* _Collected data_
*** Begin section ***

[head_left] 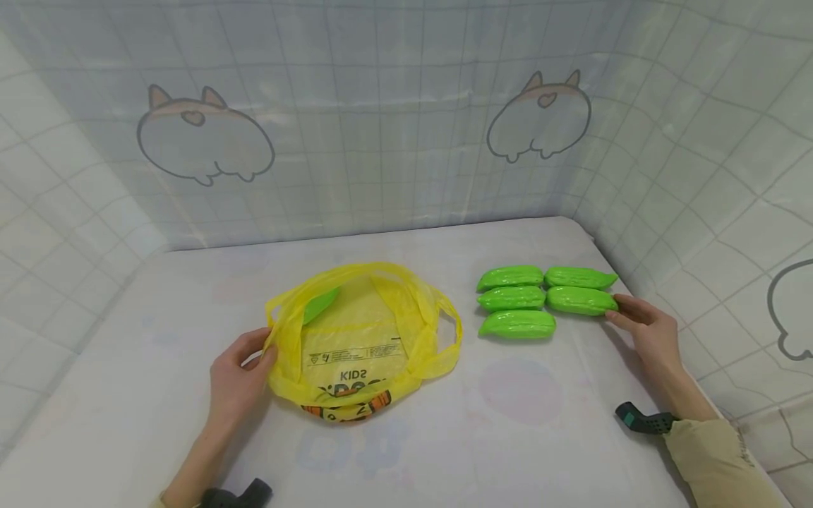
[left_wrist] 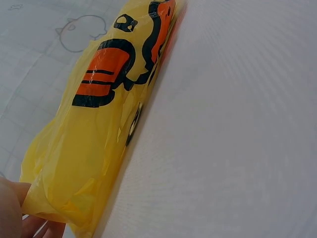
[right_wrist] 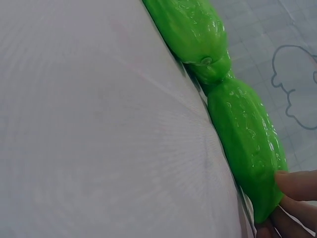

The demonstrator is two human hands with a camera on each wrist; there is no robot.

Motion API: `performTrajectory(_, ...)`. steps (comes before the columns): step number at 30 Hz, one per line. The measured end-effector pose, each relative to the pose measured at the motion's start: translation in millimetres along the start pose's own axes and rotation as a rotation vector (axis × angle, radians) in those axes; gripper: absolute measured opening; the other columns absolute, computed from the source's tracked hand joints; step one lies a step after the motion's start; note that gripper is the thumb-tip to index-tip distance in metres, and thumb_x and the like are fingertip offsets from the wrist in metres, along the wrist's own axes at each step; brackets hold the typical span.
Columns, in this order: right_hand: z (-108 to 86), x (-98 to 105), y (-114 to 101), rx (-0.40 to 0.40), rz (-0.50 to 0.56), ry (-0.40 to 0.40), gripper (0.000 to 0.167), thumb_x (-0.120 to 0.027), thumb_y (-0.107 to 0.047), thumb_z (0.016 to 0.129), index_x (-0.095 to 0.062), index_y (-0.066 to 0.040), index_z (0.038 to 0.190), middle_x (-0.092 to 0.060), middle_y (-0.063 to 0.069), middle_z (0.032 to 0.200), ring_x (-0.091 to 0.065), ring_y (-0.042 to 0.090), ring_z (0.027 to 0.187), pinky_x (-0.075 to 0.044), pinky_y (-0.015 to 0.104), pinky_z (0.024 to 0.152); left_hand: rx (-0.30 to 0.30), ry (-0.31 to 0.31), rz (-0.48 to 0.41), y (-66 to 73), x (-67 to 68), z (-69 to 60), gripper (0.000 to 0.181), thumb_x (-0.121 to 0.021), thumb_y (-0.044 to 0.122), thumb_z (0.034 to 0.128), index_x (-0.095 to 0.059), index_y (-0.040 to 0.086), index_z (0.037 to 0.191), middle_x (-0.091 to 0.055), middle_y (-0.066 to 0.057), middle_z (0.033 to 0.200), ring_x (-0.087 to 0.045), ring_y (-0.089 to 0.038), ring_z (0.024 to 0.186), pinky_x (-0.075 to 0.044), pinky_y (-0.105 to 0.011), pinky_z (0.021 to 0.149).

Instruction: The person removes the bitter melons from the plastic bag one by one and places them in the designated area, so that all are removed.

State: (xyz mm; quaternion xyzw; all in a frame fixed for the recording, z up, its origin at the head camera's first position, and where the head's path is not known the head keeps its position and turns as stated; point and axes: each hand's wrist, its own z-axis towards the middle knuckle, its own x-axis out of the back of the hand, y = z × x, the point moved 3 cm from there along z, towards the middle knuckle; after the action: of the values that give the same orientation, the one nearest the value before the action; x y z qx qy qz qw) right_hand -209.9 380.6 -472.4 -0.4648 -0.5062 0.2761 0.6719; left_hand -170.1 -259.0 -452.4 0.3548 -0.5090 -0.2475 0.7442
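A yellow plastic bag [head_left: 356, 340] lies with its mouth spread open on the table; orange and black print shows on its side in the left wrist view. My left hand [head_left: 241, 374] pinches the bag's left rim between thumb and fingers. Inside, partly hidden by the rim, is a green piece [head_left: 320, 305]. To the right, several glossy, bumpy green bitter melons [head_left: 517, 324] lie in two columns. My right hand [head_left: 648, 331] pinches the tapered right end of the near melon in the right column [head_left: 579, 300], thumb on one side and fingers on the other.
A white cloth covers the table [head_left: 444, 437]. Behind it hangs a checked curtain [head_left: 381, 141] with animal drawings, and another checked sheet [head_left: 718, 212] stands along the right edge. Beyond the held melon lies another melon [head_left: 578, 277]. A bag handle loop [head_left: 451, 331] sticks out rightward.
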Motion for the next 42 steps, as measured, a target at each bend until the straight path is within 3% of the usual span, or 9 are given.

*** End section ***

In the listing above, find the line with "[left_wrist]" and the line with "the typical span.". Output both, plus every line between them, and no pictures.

* _Solution for this problem_
[left_wrist] 
[right_wrist] 

The demonstrator is two human hands with a camera on each wrist; there is no robot.

Motion API: `performTrajectory(_, ...)`. steps (comes before the columns): step number at 30 Hz, one per line. The measured end-effector pose, each relative to the pose measured at the motion's start: translation in millimetres along the start pose's own axes and rotation as a rotation vector (axis × angle, radians) in those axes; gripper: absolute measured opening; the other columns absolute, computed from the source's tracked hand joints; step one lies a step after the motion's start; note that gripper is the thumb-tip to index-tip distance in metres, and thumb_x and the like are fingertip offsets from the wrist in metres, along the wrist's own axes at each step; brackets hold the typical span.

This exercise has nothing more to it.